3

I often do this...

private void Check()
 {
 string s = "blah";

 if ( new HashSet<string>{"Joe","Eddie","Buckethead"}.Contains(s) )
   Debug.Log("Guitarist.");
 }

In the pipeline, is the HashSet in fact created only the once (at startup time? compile time?) and then used every time?

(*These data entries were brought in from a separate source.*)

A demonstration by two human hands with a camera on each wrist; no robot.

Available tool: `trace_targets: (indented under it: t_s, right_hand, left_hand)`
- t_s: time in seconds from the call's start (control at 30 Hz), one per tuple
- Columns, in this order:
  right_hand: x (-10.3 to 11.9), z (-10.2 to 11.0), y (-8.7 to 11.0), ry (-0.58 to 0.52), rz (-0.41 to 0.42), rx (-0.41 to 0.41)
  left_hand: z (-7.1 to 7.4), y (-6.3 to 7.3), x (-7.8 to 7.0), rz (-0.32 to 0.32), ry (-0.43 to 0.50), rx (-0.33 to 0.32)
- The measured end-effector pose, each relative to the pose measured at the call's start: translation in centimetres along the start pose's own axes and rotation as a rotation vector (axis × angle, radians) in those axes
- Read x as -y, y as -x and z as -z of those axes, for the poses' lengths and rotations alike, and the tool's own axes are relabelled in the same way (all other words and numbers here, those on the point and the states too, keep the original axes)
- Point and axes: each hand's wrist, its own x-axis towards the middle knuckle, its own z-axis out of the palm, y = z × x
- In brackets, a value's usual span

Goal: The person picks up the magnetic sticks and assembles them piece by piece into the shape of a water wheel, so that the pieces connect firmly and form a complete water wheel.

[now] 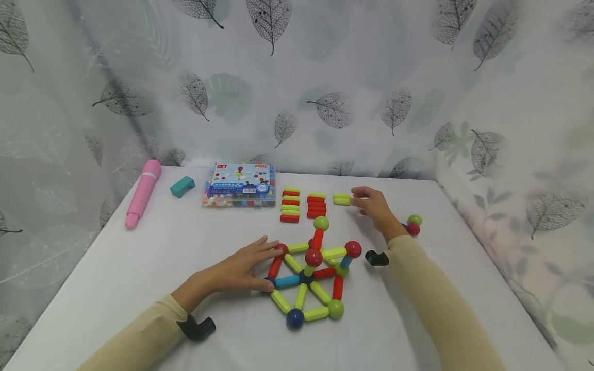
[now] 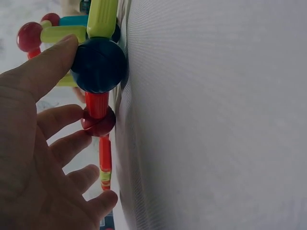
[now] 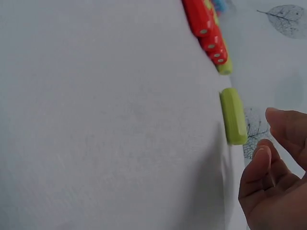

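A frame of rods and balls [image 1: 287,281] stands on the table, with red, blue and yellow-green rods joining red, navy and green balls. My left hand [image 1: 241,268] lies at its left side, fingers spread. In the left wrist view the thumb touches a navy ball [image 2: 99,64], and a fingertip reaches a red ball [image 2: 99,122] behind it. My right hand [image 1: 375,207] hovers beside a pair of yellow-green rods [image 1: 342,200] at the back, holding nothing. Its thumb and fingers are apart, next to the nearer yellow-green rod [image 3: 233,116] in the right wrist view.
Left of the pair lie a row of red rods [image 1: 317,206] and a row of mixed rods [image 1: 290,204]. A clear box [image 1: 238,185] of parts, a teal block [image 1: 182,186] and a pink stick [image 1: 143,194] stand farther left. Loose balls [image 1: 414,220] sit right of my right wrist.
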Motion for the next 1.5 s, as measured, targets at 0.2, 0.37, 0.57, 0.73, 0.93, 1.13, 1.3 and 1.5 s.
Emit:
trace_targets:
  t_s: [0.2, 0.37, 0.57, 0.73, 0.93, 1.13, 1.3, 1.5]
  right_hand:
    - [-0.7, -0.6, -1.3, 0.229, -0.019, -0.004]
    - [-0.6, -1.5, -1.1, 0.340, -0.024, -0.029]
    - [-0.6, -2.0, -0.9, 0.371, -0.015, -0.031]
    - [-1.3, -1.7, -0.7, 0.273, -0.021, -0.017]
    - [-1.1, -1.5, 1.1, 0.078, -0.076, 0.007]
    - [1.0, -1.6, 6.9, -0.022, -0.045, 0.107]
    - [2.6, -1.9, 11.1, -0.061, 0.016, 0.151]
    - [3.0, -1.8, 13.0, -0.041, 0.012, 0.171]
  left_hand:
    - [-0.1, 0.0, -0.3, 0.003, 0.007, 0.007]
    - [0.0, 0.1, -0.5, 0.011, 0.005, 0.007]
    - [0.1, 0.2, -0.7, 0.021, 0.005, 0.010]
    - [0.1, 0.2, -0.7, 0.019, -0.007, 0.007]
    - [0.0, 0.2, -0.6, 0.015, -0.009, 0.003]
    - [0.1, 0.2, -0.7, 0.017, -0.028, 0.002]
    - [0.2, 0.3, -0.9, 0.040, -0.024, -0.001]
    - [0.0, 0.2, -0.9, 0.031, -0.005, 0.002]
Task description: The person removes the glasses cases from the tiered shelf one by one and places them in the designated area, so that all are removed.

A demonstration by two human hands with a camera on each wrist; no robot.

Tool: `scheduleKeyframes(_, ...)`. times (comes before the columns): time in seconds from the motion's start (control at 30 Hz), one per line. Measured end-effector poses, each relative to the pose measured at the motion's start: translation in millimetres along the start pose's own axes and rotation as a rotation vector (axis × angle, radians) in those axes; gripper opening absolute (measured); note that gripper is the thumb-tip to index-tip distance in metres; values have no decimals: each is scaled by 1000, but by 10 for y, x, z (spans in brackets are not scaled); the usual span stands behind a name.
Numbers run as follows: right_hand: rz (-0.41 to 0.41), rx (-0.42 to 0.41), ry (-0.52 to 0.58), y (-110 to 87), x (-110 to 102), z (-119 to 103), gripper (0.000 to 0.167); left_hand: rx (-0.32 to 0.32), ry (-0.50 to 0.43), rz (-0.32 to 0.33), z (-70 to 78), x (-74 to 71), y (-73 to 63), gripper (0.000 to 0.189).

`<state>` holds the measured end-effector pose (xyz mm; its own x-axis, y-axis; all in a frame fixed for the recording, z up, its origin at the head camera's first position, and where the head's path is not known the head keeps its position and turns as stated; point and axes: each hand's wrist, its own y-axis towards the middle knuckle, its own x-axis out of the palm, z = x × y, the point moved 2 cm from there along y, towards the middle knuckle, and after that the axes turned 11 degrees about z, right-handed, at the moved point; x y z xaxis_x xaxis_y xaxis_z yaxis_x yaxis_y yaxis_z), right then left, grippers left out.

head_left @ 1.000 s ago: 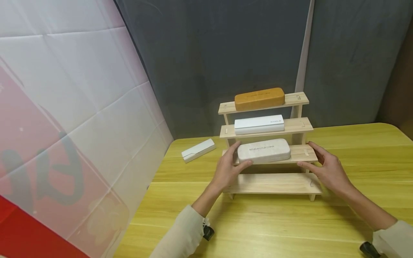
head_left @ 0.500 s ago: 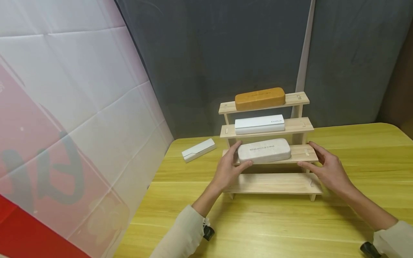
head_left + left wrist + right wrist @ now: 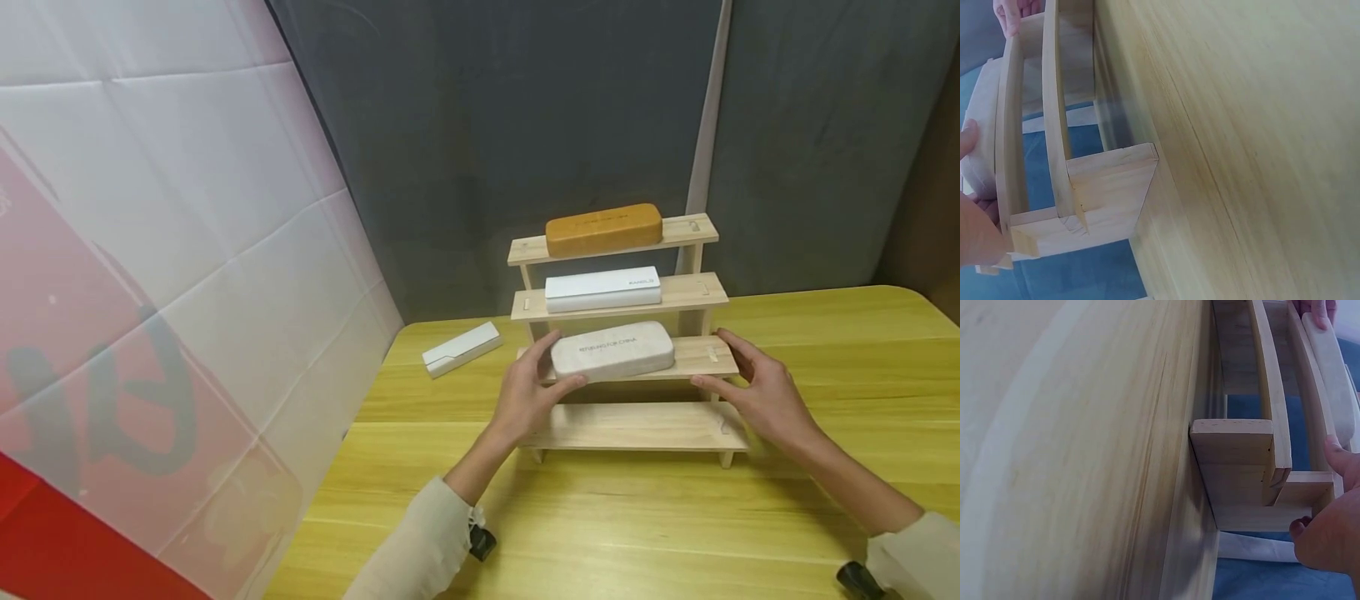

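On the second step from the bottom of a wooden stepped stand (image 3: 637, 425), a pale grey glasses case (image 3: 613, 350) lies lengthwise, lettering on its lid. My left hand (image 3: 523, 398) holds its left end, thumb at the front edge and fingers behind. At the right end of the same step, my right hand (image 3: 771, 404) grips the plank; its thumb (image 3: 1337, 456) presses the front edge in the right wrist view. A white glasses case (image 3: 603, 289) rests one step higher, and a tan glasses case (image 3: 604, 230) on the top step.
Left of the stand, another slim white case (image 3: 461, 350) lies at an angle on the yellow wooden table (image 3: 637, 525). A dark grey curtain (image 3: 525, 125) hangs behind. A white and pink printed sheet (image 3: 225, 208) borders the left side.
The pale grey case has shifted very slightly left along its step, with my left hand on it. My right hand and the other cases stay where they were.
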<state>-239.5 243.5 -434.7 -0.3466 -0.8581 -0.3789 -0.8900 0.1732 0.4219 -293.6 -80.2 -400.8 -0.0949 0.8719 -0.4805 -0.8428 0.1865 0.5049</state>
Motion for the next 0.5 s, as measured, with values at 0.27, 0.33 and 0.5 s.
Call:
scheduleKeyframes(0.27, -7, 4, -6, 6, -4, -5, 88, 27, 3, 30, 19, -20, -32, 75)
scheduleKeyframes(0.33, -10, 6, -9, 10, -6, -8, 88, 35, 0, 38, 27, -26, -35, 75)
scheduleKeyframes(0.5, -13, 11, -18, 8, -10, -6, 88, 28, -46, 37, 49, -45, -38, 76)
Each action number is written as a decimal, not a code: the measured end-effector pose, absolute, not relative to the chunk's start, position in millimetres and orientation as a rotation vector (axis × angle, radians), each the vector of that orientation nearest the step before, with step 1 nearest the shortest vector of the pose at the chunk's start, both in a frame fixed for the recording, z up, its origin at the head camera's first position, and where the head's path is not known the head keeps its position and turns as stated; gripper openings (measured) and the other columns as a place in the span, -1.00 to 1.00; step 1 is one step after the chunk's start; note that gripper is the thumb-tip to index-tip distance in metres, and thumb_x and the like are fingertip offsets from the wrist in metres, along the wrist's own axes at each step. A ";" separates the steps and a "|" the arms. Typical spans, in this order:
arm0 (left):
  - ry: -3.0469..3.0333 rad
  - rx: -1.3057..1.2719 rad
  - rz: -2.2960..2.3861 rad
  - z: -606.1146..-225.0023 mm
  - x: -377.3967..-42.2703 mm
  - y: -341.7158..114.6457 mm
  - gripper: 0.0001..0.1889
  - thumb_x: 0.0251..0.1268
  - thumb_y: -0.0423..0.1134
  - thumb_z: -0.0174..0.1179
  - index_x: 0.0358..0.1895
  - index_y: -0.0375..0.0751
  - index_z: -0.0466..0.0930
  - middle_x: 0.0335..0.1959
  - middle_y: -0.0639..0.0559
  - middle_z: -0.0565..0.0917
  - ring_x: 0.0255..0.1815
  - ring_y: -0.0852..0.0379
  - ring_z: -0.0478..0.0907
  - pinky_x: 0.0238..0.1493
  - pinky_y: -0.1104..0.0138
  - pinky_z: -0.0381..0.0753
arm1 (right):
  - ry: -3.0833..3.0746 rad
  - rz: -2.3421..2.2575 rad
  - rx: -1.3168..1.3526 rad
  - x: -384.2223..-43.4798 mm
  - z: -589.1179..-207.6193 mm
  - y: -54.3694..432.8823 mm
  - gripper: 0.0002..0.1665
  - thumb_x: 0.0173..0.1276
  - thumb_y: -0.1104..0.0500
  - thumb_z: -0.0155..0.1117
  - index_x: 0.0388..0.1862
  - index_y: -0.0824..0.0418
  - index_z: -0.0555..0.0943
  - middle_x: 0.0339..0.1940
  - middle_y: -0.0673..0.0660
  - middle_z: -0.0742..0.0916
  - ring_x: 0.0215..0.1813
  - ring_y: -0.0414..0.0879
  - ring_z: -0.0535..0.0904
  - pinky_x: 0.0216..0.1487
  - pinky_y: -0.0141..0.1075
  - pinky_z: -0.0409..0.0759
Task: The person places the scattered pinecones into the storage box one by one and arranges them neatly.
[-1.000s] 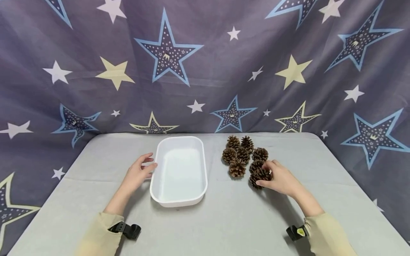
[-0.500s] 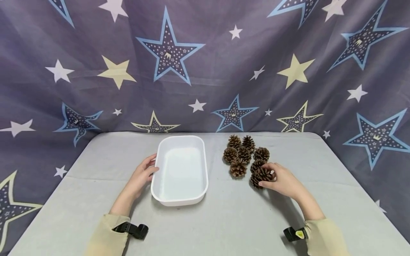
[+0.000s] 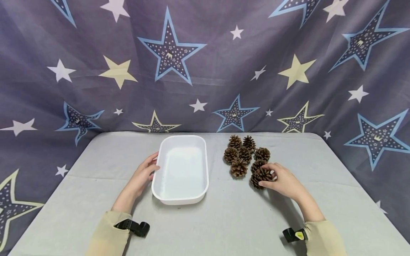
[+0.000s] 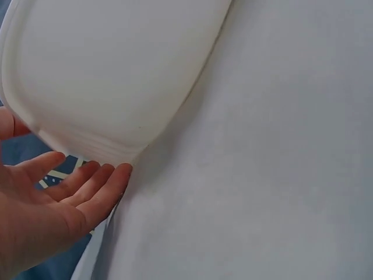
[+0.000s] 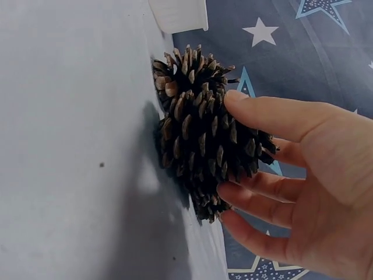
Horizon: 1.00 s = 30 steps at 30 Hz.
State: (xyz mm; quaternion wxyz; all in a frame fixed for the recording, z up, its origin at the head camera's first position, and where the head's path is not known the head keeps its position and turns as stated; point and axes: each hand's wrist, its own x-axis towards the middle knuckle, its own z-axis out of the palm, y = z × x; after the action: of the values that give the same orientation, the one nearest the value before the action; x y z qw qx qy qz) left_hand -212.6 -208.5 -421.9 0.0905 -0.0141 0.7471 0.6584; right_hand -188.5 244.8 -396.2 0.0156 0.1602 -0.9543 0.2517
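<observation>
A white rectangular tray (image 3: 183, 177) stands on the table. Against its left side rests my left hand (image 3: 141, 179), fingers relaxed; in the left wrist view the fingertips (image 4: 125, 169) lie at the outer wall. To the right, my right hand (image 3: 283, 181) holds the nearest pine cone (image 3: 261, 177) between thumb and fingers. The right wrist view shows this brown cone (image 5: 204, 137) low at the tabletop, thumb on one side and fingers on the other. Another pine cone (image 3: 257, 166) sits right behind it, partly hidden.
Several more pine cones (image 3: 238, 168) cluster to the left and behind the held one, right of the tray. A grey cloth covers the table (image 3: 221, 220). A dark star-patterned curtain (image 3: 205, 64) hangs behind and at the sides.
My left hand has moved right, up to the tray's side. The right hand keeps its grip on the pine cone in nearly the same place.
</observation>
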 end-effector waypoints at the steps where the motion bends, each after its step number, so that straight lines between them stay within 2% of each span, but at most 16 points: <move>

By the way, I assume that if you do this:

private HashSet<string> g = new HashSet<string>()
                         {"Joe","Eddie","Buckethead"};
private void Check()
 {
 string s = "blah";

 if ( g.Contains(s) )
  Debug.Log("Guitarist.");
 }

then indeed, of course it is only done once when the Class is instantiated. (Or, perhaps at compile time / launch time? But in any event, only the once.)

Fattie
  • 27,874
  • 70
  • 431
  • 719
  • 2
    Where does the first code snippet live? Inside a method? If so, then a new hashset is created each time the method is invoked. – Yacoub Massad Feb 11 '16 at 23:18
  • In .NET, strings that have the same value are actually references to the same string object. – Yacoub Massad Feb 11 '16 at 23:25
  • 1
    @YacoubMassad: That is true by default for *string literals* but not for all strings. The default can also be changed http://stackoverflow.com/questions/16233435/how-to-prevent-string-being-interned and you can explicitly intern strings that are not string literals https://msdn.microsoft.com/en-us/library/system.string.intern%28v=vs.110%29.aspx?f=255&MSPPError=-2147217396 – Eric J. Feb 11 '16 at 23:29
  • Didn't know that. Thanks @EricJ. – Yacoub Massad Feb 11 '16 at 23:32
  • @Enigmativity For the record do you thinik, is "inline collection initialization" (or indeed just "inline initialization") the usual and best term for what I am referring to with that phrase? Perhaps it's a "literal collection initialization"? – Fattie Feb 12 '16 at 00:48
  • 2
    "new" means, well, **new**. You run the code, you get a new object. You run the code twice, you get two new objects. – Eric Lippert Feb 12 '16 at 05:21

3 Answers3

5

Here's the IL for your first method:

Check:
IL_0000:  ldstr       "blah"
IL_0005:  stloc.0     // s
IL_0006:  newobj      System.Collections.Generic.HashSet..ctor
IL_000B:  dup         
IL_000C:  ldstr       "Joe"
IL_0011:  callvirt    System.Collections.Generic.HashSet.Add
IL_0016:  pop         
IL_0017:  dup         
IL_0018:  ldstr       "Eddie"
IL_001D:  callvirt    System.Collections.Generic.HashSet.Add
IL_0022:  pop         
IL_0023:  dup         
IL_0024:  ldstr       "Buckethead"
IL_0029:  callvirt    System.Collections.Generic.HashSet.Add
IL_002E:  pop         
IL_002F:  ldloc.0     // s
IL_0030:  callvirt    System.Collections.Generic.HashSet.Contains
IL_0035:  brfalse.s   IL_0041
IL_0037:  ldstr       "Guitarist."
IL_003C:  call        System.Console.WriteLine
IL_0041:  ret         

Here's the code for the second method:

Check:
IL_0000:  ldstr       "blah"
IL_0005:  stloc.0     // s
IL_0006:  ldarg.0     
IL_0007:  ldfld       g
IL_000C:  ldloc.0     // s
IL_000D:  callvirt    System.Collections.Generic.HashSet.Contains
IL_0012:  brfalse.s   IL_001E
IL_0014:  ldstr       "Guitarist."
IL_0019:  call        System.Console.WriteLine
IL_001E:  ret         

And that's the optimized compile for the code.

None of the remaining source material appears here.